* **What is needed**: From the listing below, copy only the lines running from the line that contains "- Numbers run" to the line that contains "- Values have", both included.

* **Information supplied**:
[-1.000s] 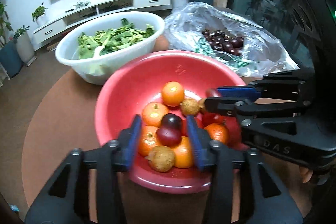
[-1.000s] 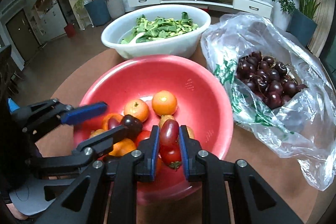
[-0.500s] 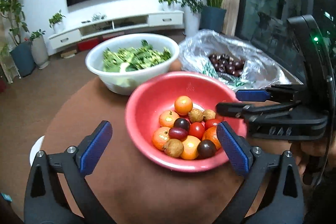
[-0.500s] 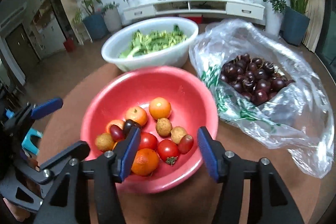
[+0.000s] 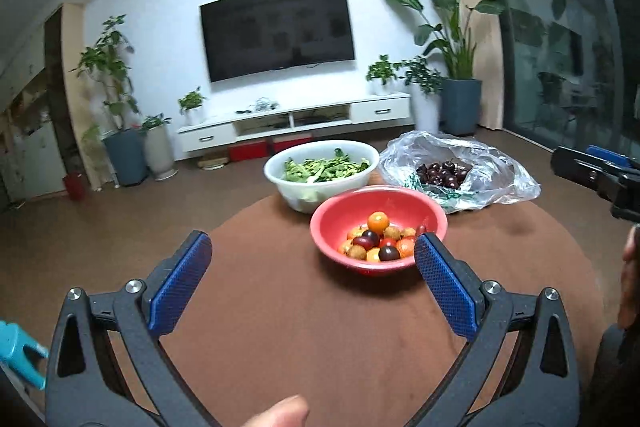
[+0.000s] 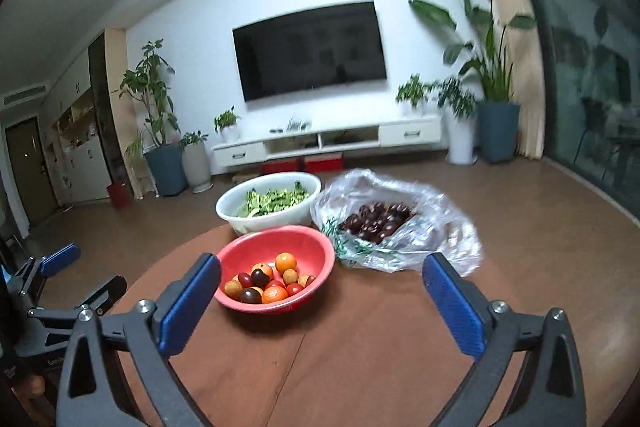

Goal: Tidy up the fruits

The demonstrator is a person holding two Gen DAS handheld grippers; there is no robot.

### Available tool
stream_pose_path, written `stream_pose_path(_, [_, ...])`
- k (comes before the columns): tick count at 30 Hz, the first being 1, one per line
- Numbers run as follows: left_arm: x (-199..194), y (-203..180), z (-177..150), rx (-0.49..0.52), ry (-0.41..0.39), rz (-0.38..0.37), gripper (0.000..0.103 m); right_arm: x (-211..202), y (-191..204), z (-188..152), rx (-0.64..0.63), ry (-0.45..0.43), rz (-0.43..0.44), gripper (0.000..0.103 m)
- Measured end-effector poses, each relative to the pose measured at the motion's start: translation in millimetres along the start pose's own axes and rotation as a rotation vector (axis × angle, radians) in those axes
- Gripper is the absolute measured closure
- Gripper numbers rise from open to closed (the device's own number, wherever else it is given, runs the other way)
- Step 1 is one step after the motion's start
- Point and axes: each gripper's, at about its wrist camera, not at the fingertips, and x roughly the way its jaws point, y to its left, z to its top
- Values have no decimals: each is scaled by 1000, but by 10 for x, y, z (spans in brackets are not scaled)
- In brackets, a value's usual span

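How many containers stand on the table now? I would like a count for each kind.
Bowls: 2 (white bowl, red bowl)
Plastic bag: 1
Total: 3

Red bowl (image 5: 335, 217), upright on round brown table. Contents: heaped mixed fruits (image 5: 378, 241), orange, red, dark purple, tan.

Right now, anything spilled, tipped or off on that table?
Nothing stands out. The red bowl sits upright holding its fruit, the white bowl keeps its greens, and the dark fruit stays inside the plastic bag.
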Motion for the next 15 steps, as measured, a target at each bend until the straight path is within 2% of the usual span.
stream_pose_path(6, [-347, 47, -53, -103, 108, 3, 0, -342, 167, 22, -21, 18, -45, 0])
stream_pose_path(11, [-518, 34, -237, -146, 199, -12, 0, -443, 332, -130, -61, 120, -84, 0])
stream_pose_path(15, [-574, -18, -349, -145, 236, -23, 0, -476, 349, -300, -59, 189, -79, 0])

* **Solution below**:
- Numbers run as follows: left_arm: x (-199..194), y (-203..180), z (-177..150), rx (-0.49..0.52), ry (-0.41..0.39), rz (-0.38..0.37), gripper (0.000..0.103 m); right_arm: x (-211..202), y (-191..204), z (-188..152), rx (-0.64..0.63), ry (-0.45..0.43), rz (-0.43..0.44), gripper (0.000..0.103 m)
- Measured end-effector poses, each relative to the pose measured at the motion's start: translation in millimetres along the start pose's own axes and rotation as a rotation vector (axis × angle, radians) in those axes
- Gripper is the absolute measured closure
- Gripper numbers rise from open to closed (the device's own number, wherever else it is given, runs the other way)
- Step 1 is one step after the motion's start
- Point and axes: each gripper's, at about its wrist camera, not at the fingertips, and x roughly the way its jaws point, y to its left, z to its top
- Values have no decimals: each is scaled by 1000, but by 10 for x, y, z (spans in brackets are not scaled)

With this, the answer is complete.